Manda: Wow. Okay. Lots of things to unpick there. I want to come in at the top because we're recording this on the Monday after Jeff Bezos is alleged to have said something along the lines of: 'people are going to die, but the AI is going to live forever, and we need to give the water to the AI. Trying to save it for the people is a complete waste of time'. Which at least they're saying the quiet part out loud; if he said it, I mean you don't trust anything on the internet anymore, but it's certainly been widely reported. And Peter Thiel has been inviting all the super rich to hideaways to work out how to survive World War Three, which is also fascinating. And we intend that neither of these things happen, as far as I can tell, you and I. So we got some paired things that you were talking about. There was quantitative versus qualitative, intrinsic versus extrinsic and the list of things that we need to achieve self-determination. And these all feel like I would like to unpick them. So let's briefly unpick quantitative versus qualitative in this area. You said that for some people this is a different concept to them, so I'm assuming that they are only interested in the bottom line in their spreadsheets and actually you're trying to get them interested in how the people who create that bottom line are feeling.
Jenna: Yes, exactly. And it's really trying to make it an easier decision for them, which frustrates me a little bit. That people are just too lazy to try to do the homework themselves and figure out why this is worth doing. But of course, you know, my job, if I'm brought in as a consultant, is to try to make that a more logical choice.
Manda: Yeah, that's why they pay you, presumably, so they don't have to think. And you do the thinking for them.
Jenna: Yes.
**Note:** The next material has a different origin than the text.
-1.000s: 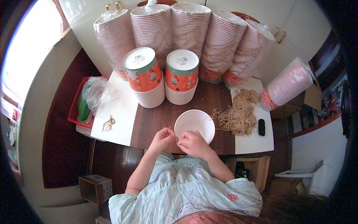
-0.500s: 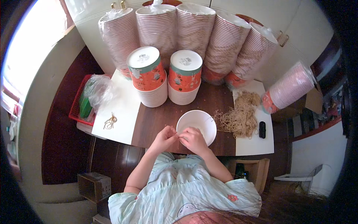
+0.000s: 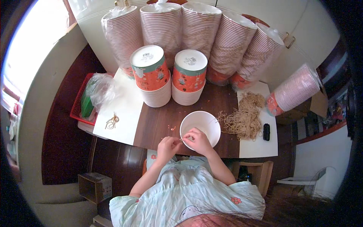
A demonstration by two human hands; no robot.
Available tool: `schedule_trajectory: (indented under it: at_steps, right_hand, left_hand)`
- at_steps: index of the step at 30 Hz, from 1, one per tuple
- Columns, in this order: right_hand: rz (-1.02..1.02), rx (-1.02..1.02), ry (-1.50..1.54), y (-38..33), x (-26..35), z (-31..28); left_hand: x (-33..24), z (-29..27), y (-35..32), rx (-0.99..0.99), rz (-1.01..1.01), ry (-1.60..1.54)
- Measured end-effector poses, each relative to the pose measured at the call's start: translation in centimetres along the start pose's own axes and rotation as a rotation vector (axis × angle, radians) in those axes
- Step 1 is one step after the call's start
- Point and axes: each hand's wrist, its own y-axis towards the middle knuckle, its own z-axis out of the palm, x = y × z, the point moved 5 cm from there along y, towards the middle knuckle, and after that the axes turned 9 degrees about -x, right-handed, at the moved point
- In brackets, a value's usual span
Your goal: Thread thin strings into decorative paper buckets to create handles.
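A white paper bucket (image 3: 206,118) stands mouth up at the table's near edge. My right hand (image 3: 197,140) is over its near rim, thumb and fingers pinched. Just left of the bucket, my left hand (image 3: 168,146) is closed too, its fingertips almost meeting the right hand's. Between the fingertips is something small, thin and pale that I cannot make out. A tangled heap of tan twine (image 3: 245,119) lies right of the bucket, and a loose strand reaches the bucket's rim.
Two short stacks of upturned orange-and-green paper buckets (image 3: 151,73) stand behind. Tall plastic-wrapped bucket stacks (image 3: 200,30) line the back. A black object (image 3: 266,132) lies at right. A small twine coil (image 3: 112,121) and a red basket (image 3: 77,108) are at left.
My left hand has moved slightly down and left, uncovering reddish crumbs on the table. The right hand has stayed nearly in place, its fingertips a little apart from the left's.
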Motion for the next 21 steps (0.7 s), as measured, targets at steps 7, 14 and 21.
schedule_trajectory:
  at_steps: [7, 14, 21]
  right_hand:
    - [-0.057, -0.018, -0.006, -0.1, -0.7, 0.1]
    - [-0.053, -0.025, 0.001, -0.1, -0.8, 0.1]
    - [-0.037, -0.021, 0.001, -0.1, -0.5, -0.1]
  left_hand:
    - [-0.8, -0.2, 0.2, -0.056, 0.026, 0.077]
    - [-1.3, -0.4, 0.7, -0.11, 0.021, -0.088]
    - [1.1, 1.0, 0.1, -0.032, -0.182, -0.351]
So it's also looking at some of the things that have been studied. There is something within Jones Lang LaSalle, JLL, they're a consulting group within real estate and they did a 3-30-300 rule, unlike the tree one that a lot of people know, this one is more about the bottom line in square footage. So the impact to your bottom line, if you think about if you allocate funds towards energy consumption, square footage usage, versus people. And I don't like the ratio. Sometimes people consider it as 1%, 9%, 90%. So if you were to think about where to put your capital in a way that makes sense, 90% in your people, that's really just the best way to think about how best to allocate funds and focus and prioritise your efforts. Now that is a very quantitative way of thinking about it. But I also think it's really important to get to know the people. And this is where the qualitative side comes into play. It's understanding that nuance, what's really motivating people? And are they even in the appropriate roles for that position that they're in? And that's where I kind of like the behavioural side of things, too, and getting to know the inner workings. And sometimes job crafting that comes with this.
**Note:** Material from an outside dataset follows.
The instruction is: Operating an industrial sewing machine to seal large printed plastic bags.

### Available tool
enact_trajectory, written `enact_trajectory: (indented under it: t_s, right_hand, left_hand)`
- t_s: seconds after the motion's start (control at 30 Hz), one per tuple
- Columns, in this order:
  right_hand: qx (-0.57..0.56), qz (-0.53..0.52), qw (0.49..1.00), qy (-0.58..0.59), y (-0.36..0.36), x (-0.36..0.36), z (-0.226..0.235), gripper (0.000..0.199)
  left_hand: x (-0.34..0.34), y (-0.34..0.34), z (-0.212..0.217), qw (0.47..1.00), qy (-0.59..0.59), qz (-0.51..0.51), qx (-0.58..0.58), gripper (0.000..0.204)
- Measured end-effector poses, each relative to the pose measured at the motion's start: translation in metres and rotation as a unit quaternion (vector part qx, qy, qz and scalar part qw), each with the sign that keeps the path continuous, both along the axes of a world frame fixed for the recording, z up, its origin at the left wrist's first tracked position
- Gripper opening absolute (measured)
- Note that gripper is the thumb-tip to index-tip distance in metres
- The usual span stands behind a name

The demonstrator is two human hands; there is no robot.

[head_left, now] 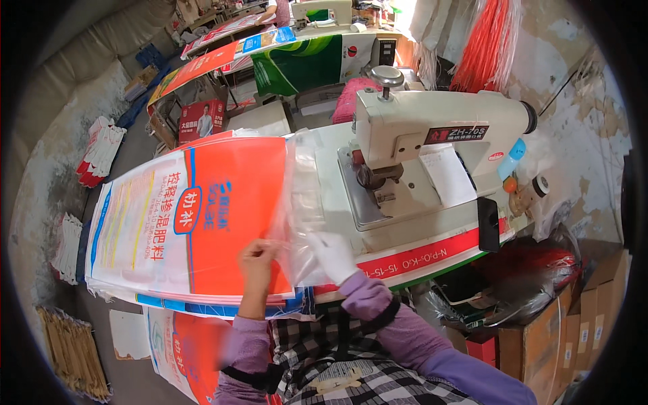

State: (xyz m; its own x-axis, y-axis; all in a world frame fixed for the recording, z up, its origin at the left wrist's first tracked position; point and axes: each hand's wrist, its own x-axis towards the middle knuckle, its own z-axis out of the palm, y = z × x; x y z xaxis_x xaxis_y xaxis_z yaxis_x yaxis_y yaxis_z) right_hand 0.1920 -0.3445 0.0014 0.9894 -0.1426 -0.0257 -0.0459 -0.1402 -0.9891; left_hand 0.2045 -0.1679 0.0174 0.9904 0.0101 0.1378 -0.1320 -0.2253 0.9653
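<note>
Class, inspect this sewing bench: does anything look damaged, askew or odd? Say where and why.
The pale wall at far right looks damaged, its coating apparently flaking in brownish patches. Also odd: the right hand is gloved, the left hand bare. The black phone lies near the edge of the sewing table, perhaps easily knocked.

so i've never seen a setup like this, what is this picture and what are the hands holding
There's no robot: this is one view from a fisheye camera on a person's head, looking down, so straight edges bend. The purple sleeves come in from below. The bare left hand and white-gloved right hand are at some clear plastic along the right side of a stack of orange and white printed bags; how firmly either grips it is hard to tell. To the right stands a pale sewing machine, with a black phone nearby.
</note>
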Motion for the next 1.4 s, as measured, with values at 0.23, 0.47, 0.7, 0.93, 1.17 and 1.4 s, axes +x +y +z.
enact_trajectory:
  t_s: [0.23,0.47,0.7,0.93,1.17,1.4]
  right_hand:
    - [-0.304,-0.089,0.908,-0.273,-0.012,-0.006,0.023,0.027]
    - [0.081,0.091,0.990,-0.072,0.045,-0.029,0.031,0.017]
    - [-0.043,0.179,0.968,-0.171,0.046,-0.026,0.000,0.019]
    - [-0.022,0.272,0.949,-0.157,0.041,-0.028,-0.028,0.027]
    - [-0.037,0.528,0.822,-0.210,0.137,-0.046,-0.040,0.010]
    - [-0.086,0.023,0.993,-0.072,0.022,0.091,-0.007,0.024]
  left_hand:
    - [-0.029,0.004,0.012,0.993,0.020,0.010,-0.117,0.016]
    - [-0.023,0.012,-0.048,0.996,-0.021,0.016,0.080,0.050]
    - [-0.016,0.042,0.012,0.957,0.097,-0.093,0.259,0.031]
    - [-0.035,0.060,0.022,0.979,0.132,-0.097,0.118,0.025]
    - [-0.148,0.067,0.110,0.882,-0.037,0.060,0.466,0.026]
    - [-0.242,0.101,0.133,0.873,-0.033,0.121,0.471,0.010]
Jenna: If somebody is in a job that they don't love, how we can actually even change their environment. So with spatial, but also organisational and layer some of those components into it and get to know the people so that they can also maybe stretch and do something beyond what even their day to day job might be. And hopefully they can make better decisions. Because I think no matter the type of company that I might work with, it behoves everybody for them to make better, more sustainable choices. And so it does touch back on that emphasis for me. So it's a matter of also what's going to resonate, because we know only one perspective sometimes is going to be heard by certain people. So it's trying to present ideas and logic in different ways and just seeing what actually might stick and get somebody to do something. But it's not always obvious.
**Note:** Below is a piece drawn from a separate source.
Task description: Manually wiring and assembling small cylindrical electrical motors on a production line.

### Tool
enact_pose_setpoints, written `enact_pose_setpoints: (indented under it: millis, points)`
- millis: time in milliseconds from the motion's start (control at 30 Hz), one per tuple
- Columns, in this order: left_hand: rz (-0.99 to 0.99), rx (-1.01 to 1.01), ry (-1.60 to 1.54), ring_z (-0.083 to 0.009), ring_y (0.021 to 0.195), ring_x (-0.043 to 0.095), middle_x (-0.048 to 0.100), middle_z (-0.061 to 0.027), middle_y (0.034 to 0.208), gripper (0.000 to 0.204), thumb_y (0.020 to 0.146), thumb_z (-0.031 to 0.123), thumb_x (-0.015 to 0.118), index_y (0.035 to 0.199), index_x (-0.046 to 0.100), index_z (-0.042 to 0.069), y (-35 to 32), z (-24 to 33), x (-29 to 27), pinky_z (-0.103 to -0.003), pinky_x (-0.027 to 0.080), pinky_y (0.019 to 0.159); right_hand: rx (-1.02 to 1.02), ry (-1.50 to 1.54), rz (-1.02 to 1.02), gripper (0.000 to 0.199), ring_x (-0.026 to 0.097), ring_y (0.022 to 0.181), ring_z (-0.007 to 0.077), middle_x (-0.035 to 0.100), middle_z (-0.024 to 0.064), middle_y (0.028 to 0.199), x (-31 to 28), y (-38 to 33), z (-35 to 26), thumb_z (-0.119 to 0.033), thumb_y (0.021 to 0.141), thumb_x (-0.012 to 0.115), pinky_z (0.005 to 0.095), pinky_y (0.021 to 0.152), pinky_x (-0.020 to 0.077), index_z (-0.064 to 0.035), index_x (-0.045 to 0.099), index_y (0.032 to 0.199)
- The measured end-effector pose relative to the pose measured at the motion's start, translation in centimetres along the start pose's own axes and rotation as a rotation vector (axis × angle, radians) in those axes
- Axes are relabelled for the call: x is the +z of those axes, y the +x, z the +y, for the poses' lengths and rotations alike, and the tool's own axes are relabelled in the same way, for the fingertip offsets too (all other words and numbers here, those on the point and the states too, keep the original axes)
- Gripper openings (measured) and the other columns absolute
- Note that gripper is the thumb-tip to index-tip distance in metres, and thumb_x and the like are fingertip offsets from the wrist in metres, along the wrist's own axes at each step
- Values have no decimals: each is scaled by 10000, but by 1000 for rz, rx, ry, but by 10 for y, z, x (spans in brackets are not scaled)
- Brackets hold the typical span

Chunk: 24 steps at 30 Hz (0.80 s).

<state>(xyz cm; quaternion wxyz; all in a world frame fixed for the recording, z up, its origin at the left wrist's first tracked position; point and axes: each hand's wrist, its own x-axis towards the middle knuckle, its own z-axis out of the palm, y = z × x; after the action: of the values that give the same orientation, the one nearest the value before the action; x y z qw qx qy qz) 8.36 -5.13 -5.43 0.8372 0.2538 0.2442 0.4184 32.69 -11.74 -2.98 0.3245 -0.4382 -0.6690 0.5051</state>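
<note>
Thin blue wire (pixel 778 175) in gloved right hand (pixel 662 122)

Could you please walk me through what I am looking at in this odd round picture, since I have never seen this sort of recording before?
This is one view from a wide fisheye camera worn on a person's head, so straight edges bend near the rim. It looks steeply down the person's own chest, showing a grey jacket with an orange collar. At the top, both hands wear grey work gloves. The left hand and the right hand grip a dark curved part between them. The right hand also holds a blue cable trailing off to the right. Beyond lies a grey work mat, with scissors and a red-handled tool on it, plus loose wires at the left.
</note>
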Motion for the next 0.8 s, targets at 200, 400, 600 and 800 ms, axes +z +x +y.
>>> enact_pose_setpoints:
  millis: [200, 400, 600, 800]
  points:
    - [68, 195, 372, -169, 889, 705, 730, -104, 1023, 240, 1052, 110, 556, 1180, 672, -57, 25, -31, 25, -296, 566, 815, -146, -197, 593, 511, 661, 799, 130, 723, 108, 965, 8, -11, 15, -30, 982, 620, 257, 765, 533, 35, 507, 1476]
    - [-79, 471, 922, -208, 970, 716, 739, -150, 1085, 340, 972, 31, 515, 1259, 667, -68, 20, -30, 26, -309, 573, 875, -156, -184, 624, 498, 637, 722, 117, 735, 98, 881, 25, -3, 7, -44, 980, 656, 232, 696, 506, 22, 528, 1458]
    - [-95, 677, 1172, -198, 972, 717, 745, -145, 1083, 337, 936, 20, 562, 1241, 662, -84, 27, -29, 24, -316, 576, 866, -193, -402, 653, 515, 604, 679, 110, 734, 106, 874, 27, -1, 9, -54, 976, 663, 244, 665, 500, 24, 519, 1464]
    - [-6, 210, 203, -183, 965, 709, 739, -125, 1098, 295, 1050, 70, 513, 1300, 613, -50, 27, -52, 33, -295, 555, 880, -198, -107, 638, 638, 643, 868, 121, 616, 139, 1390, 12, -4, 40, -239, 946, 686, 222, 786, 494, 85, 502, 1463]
Manda: No, it sounds like it sounds like a minefield, actually. At the top of that, you mentioned the tree model that people know of, and I think I don't know about the tree model.
Jenna: I don't know it well, I just know whenever I look it up lately for JLL that the tree one comes up and it's something about the allocation of trees within cities, and there's a recommendation on what to fulfil.
Manda: Oh okay.
Jenna: I would have to look it up to say.
Manda: Okay, no worries. No, no that's fine. At least we know roughly what area. Trees in cities are good and there's probably a critical mass of trees that is the ultimate optimum.
Jenna: Precisely. Yes. I should look this up at some point.
Manda: That's so sad. I just think everybody should live in a tree house. Okay, so then intrinsic versus extrinsic motivation. Talk to us about that in your world and how it works.
Jenna: So intrinsic is really just having somebody be activated of their own accord. They are not told to do something. They really just feel a desire to do it. And that's very different, if you think about a child or a student who is learning something, and you compare it against those that are really just curious and love math. And they want to just do it because it's just what drives them versus the student who is being harassed by their parent to do well with extrinsically motivated ideas of, you know, well you'll get extra dessert tonight if you do well on your math test. And this has been studied, of course, especially among the positive psychology groups and things like that. And there are pros and cons of each of these. But if you can really get into the intrinsic motivation side of things, then people really have skin in the game, you know, they want to see something succeed. And hopefully that would precipitate better choices and better actions going forward. So I find that really interesting, especially if we're trying to get people to do things, do better things, little by little.
Manda: Yeah. And feel good about doing it. Because the point as I understand it about intrinsic motivation, is it's fun and it feels good, whereas extrinsic motivation can actually often be quite suppressing, depressing impact.
Jenna: Yes, it is kind of a compression and expansion idea, right? Yeah.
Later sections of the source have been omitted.